= Beginning of Section =

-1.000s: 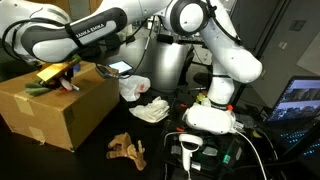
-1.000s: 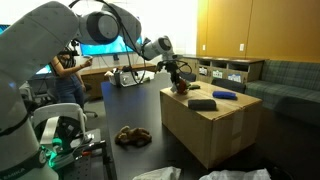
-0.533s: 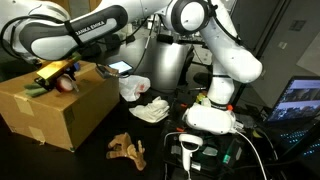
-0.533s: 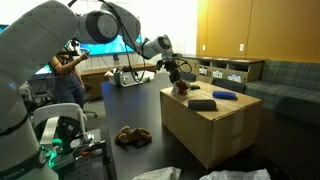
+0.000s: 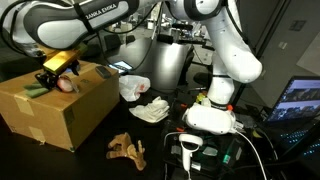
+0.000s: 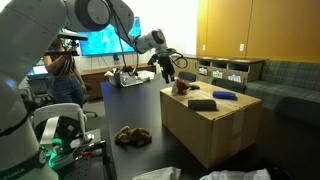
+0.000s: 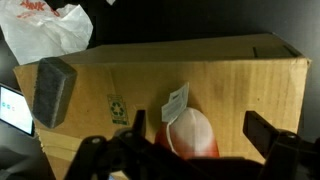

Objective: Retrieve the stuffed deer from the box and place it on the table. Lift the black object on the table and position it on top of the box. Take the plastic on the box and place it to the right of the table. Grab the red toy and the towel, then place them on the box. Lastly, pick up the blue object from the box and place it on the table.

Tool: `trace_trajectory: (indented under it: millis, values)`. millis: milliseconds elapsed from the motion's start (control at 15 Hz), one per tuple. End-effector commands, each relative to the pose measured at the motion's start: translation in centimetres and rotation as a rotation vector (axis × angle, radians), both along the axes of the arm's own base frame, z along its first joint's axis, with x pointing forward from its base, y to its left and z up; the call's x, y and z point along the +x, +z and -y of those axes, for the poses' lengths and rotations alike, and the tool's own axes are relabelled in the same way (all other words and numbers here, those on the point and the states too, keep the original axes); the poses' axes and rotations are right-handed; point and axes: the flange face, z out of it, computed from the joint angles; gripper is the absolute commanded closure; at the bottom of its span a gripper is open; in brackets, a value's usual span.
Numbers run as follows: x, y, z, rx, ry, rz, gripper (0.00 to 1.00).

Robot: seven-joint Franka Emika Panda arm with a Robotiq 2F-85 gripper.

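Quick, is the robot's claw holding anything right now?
Gripper: open, jaws wide apart, holding nothing, above the red toy on the box.

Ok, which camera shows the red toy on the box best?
The wrist view: the red toy lies large in frame on the box, white tag showing. Both exterior views show it only as a small reddish blob near the box edge, close to the gripper.

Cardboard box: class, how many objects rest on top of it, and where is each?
3. The red toy lies near one end of the top; the black object sits around the middle; the blue object lies just beyond it. Smaller items could be hidden.
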Motion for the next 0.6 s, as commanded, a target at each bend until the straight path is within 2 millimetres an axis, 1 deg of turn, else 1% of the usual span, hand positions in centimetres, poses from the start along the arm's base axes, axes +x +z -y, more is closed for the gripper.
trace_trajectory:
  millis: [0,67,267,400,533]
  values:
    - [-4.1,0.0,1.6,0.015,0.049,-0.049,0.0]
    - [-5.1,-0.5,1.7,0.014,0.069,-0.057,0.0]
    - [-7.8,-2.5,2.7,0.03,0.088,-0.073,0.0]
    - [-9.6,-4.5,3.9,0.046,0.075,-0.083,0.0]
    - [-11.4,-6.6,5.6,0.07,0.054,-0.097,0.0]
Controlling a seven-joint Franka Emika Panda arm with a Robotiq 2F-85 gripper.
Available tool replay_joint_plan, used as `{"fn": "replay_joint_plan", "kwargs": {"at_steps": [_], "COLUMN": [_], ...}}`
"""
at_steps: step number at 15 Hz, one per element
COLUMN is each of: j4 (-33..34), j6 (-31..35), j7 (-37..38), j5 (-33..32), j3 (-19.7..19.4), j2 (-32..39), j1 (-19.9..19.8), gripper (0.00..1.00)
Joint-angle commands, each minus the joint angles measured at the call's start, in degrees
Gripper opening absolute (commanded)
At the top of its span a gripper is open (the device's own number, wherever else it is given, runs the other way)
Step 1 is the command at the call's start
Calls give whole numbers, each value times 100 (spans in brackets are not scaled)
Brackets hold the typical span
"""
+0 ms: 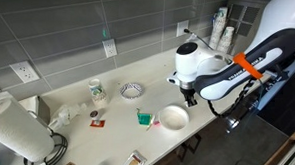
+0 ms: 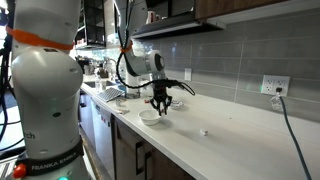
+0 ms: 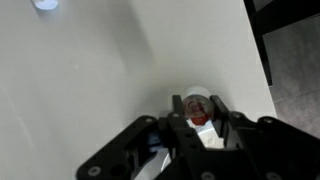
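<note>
My gripper (image 3: 198,118) is shut on a small round white object with a red patch (image 3: 197,107), which sits between the fingertips in the wrist view. In both exterior views the gripper (image 1: 190,95) (image 2: 160,105) hangs just above the white counter (image 1: 138,67), beside and slightly above a white bowl (image 1: 173,117) (image 2: 152,118). The held object is too small to make out in the exterior views.
A green cup (image 1: 143,117), a patterned bowl (image 1: 132,89), a mug (image 1: 96,89) and a paper towel roll (image 1: 20,133) stand on the counter. A small white item (image 2: 204,132) (image 3: 45,4) lies farther along. The counter's front edge (image 3: 262,50) is close by.
</note>
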Motion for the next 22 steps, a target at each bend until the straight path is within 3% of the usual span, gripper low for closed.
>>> {"fn": "replay_joint_plan", "kwargs": {"at_steps": [1,22], "j4": [241,893], "j6": [-296,-1595], "j7": [154,66], "j5": [-219,-693], "j3": [57,335], "j2": [218,578], "j1": [103,487], "gripper": [32,30]}}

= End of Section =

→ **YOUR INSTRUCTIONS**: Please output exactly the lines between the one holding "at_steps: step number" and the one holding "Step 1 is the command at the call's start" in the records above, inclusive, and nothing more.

→ **ANSWER BOX**:
at_steps: step number at 15 Hz, one per element
COLUMN is each of: j4 (-33..34), j6 (-31..35), j7 (-37..38), j5 (-33..32), j3 (-19.7..19.4), j2 (-32..39), j1 (-19.9..19.8), gripper (0.00..1.00)
Joint-angle commands, each minus the joint angles measured at the call's start, in degrees
Gripper opening absolute (commanded)
At the top of its span a gripper is open (the device's own number, wherever else it is given, runs the other way)
Step 1 is the command at the call's start

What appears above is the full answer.